What you should repeat is the run of lines from the top of the listing below through the line with "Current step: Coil", exactly, with no pictures.

(SUPPLIED DATA):
=== Section Start ===

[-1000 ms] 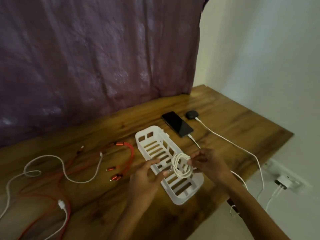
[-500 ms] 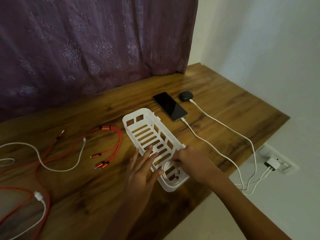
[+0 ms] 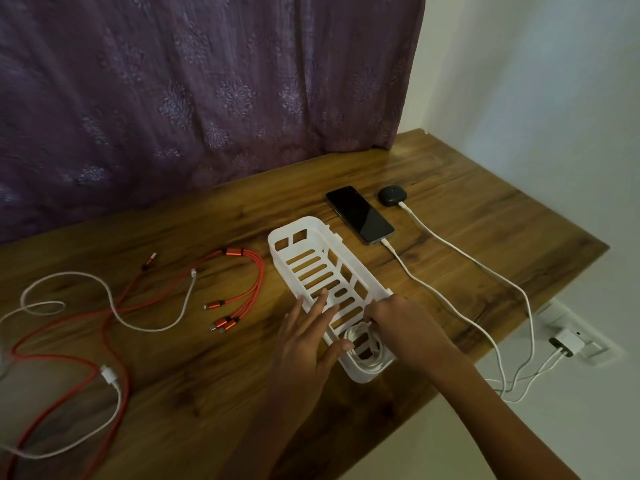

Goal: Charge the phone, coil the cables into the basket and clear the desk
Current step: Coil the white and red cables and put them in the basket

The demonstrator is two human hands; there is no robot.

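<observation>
Fingers [image 3: 320,306] of the left hand [image 3: 308,337] lie straight and spread across the near left rim of the white basket [image 3: 277,249]. They hold nothing, and the thumb tip touches the coiled white cable [image 3: 363,356]. The right hand [image 3: 401,323] comes in from the right, its fingers [image 3: 376,313] curled down over the far side of that coil. From here I read them as pinching it, though the tips are partly hidden. The coil sits inside the basket at its near end; the rest of the basket shows only bare slots.

Just beyond the basket, to the right, lies the phone [image 3: 360,214], screen dark. A white charging lead [image 3: 398,259] is plugged into its near end and runs off the right edge of the counter [image 3: 485,237] towards a charger [image 3: 564,344] in the wall socket. I judge the charging part done. A dark earbud case [image 3: 391,195] beside the phone has its own white lead going the same way.

So one cable is coiled and in. Left of the basket, loose on the counter, I see a red multi-head cable [image 3: 232,252], a white cable [image 3: 149,330] and a long red cable [image 3: 125,400] tangled across each other. There is also a white plug end [image 3: 109,374] at the near left; I cannot tell which cable it belongs to. By my reckoning most of the coiling lies ahead, and the counter is not yet cleared.
</observation>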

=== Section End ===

(ANSWER TO THE EXERCISE):
[-1000 ms] 
[-500 ms] 
[+0 ms] 

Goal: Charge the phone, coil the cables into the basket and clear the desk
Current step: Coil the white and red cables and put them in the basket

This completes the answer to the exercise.